A BOGUS charity collector who pocketed nearly £350,000 from street collections which he said were for disadvantaged children has been jailed for four and a half years.

Mark Tennant, aged 44, took the cash from well-wishers who thought they were donating to a charity that helped severely disadvantaged, terminally ill and disabled children. Tennant, of Jiggins Lane, Bartley Green, who was described in court as “deeply religious”, admitted five charges of obtaining money by deception, two of fraud and one count of concealing criminal property.

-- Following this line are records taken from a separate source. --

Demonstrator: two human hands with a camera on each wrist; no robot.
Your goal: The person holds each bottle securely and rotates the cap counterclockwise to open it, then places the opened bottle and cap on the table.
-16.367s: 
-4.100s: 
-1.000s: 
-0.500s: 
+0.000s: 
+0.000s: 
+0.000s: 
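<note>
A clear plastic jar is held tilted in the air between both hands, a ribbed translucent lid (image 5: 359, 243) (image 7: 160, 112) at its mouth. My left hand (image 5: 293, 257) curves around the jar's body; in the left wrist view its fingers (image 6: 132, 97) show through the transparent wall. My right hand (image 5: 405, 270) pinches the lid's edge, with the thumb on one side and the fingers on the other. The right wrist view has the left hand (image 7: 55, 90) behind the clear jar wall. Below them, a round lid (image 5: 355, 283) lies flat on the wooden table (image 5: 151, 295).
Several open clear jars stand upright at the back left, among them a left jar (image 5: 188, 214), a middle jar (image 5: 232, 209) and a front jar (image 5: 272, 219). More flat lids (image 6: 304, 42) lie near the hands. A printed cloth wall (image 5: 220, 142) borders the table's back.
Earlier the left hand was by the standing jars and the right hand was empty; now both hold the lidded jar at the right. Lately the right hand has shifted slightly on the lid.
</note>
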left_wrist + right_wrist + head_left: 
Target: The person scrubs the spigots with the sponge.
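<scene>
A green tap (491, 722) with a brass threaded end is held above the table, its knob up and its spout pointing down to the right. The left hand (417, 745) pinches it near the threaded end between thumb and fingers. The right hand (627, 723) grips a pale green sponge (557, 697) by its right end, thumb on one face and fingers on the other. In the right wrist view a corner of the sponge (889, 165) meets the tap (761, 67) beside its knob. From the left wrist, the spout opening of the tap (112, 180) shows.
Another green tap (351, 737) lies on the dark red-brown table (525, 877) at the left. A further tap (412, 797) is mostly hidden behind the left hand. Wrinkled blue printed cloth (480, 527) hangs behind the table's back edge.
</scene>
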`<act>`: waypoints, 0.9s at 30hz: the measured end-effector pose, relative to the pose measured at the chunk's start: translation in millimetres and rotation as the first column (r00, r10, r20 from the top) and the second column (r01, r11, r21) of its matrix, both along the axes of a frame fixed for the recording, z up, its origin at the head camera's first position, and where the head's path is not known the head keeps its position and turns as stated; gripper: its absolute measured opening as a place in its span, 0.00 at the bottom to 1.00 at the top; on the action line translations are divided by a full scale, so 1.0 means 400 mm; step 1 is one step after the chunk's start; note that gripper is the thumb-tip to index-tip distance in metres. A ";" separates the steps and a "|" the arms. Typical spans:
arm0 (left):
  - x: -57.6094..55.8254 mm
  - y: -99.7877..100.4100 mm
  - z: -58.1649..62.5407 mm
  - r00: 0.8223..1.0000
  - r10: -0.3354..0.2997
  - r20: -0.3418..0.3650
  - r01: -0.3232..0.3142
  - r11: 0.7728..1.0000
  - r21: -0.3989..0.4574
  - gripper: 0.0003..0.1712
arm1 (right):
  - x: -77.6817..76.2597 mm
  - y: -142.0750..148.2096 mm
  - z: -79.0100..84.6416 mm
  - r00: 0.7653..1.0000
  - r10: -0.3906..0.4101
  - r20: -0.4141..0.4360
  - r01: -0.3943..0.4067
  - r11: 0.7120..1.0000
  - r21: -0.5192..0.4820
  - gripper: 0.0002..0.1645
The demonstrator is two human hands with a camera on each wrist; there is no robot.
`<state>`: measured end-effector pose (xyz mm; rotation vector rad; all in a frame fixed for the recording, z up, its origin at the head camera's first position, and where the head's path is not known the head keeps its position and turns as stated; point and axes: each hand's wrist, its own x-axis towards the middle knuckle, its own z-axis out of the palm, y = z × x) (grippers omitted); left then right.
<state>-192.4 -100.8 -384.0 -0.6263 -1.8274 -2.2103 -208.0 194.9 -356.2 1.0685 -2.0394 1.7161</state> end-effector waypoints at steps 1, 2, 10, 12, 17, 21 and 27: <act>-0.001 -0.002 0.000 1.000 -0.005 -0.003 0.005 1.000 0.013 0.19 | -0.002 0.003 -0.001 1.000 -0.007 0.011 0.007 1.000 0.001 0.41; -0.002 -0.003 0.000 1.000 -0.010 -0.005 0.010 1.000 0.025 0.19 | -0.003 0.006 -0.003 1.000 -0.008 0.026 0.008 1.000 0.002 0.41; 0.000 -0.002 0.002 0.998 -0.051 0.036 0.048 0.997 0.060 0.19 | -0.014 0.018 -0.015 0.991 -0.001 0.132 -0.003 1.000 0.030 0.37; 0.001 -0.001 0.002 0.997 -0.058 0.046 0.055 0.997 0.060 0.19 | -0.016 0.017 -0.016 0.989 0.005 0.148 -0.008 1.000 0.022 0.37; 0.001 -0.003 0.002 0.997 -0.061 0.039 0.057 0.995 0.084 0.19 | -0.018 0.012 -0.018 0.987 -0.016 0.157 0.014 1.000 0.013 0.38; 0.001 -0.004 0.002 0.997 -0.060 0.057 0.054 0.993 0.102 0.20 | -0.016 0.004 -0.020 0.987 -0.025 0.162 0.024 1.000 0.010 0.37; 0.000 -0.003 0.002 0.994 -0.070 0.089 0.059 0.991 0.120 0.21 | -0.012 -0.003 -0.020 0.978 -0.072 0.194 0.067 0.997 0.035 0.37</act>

Judge Philip Parker QC told the disgraced dad-of-one that his life had been “a fraud” after Birmingham Crown Court heard that he collected £112,000 in 2003 but only handed over £3,674 to good causes. A year later his own accounts show that he collected £128,000 but only handed over £8,364.

Tennant collected cash in buckets without a licence from shopping and town centres across the West Midlands.

He also employed ‘volunteers’ and supplied them with fake identification badges, T-shirts, leaflets, and even used a fake charity number for the Child’s Wish organisation.

He was finally caught in January 2008 when a genuine director of the Child’s Wish charity saw and confronted one of Tennant’s collectors at The Lanes Shopping Centre, in Wylde Green, Sutton Coldfield.